Father Leo's Daily Meditation

MUSIC

"I haven't understood a bar of
music in my life, but I have felt
it."
-- Igor Stravinsky

It is okay not to "understand".

A miracle is not to be understood but experienced. So much in life we will never
understand and there is growth in confusion. We are not perfect. We will never be
perfect. The mystery of life is exactly that --- a mystery.

As an alcoholic I often sought to appear "as God". I had to have an answer for
everything, even if I made up the answer! Not to know was humiliating for me
because it took away control, my need to be in charge, my hopeless and exhausting
quest for perfection. With the failure to be perfect came the guilt, shame and anger.

Today I am able to live with life's daily confusions --- and it's okay!

************************************************** *********

The Lord is righteous in all His ways and loving to all that He has made.

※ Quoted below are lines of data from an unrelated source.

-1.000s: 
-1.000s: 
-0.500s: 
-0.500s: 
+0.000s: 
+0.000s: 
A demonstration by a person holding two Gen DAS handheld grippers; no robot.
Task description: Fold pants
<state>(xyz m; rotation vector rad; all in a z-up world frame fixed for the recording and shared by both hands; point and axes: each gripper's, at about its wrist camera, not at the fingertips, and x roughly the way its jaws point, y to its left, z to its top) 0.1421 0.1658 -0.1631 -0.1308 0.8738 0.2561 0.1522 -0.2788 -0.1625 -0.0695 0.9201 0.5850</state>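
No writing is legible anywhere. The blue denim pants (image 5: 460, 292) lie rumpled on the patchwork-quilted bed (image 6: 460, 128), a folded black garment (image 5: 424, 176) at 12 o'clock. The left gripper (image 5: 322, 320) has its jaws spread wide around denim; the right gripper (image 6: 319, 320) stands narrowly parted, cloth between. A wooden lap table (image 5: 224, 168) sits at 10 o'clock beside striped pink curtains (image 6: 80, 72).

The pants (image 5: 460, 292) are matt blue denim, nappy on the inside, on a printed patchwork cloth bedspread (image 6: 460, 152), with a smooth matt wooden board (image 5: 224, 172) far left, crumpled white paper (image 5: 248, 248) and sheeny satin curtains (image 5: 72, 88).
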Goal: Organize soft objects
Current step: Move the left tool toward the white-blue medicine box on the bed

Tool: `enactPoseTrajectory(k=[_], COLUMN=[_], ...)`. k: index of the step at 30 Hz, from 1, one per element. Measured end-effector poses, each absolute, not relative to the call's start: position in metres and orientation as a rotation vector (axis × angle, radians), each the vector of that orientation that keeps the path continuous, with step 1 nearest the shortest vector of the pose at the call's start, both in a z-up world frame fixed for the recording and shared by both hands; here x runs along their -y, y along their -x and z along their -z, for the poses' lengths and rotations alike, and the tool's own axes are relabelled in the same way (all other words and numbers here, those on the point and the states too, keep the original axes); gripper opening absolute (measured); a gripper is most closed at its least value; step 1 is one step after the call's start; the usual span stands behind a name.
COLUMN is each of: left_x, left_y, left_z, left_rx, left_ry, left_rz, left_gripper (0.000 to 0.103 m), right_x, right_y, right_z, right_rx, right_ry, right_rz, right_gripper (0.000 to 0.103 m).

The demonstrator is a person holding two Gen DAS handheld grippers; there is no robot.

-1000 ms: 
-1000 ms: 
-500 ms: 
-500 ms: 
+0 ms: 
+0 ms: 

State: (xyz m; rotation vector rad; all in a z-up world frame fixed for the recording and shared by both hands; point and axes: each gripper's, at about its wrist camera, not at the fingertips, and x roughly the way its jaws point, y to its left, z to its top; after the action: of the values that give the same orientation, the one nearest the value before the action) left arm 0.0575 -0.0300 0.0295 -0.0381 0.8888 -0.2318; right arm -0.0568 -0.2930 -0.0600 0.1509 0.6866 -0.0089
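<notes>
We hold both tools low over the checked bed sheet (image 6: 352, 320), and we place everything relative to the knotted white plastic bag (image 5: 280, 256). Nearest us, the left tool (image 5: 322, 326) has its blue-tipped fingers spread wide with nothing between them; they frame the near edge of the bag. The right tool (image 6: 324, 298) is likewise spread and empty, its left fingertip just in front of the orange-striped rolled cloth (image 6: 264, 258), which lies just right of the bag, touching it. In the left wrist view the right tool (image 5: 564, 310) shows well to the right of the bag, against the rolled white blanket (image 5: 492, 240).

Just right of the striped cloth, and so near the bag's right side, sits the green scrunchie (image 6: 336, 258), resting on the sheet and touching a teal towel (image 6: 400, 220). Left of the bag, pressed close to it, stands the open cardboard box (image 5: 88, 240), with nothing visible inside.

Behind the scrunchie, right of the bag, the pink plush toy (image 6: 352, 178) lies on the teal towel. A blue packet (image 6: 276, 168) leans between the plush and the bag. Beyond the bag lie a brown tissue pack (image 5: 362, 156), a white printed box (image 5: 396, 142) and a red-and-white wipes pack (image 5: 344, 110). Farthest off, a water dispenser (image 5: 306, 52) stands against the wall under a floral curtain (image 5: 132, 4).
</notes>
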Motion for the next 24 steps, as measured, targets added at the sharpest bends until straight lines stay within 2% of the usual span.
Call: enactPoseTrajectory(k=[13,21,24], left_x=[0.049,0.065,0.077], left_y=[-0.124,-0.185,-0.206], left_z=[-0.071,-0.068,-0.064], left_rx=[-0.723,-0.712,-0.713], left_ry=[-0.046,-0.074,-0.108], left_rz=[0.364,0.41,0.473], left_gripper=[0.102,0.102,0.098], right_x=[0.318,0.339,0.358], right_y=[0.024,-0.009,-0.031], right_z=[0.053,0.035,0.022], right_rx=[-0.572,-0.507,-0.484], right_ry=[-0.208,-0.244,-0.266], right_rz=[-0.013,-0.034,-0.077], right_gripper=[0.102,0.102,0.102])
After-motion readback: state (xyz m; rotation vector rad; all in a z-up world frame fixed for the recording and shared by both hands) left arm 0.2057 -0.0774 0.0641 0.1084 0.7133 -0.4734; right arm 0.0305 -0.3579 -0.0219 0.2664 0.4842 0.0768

Psalm 145:17

God is our refuge and strength, an ever-present help in trouble. Psalm 46:1

I know that my Redeemer lives, and that in the end he will stand upon the earth. Job 19:25

************************************************** *********

Daily Inspiration

Smooth seas don't make skillful sailors. Lord, teach me as I am able to learn so that I may grow from my difficulties and become the person You intended.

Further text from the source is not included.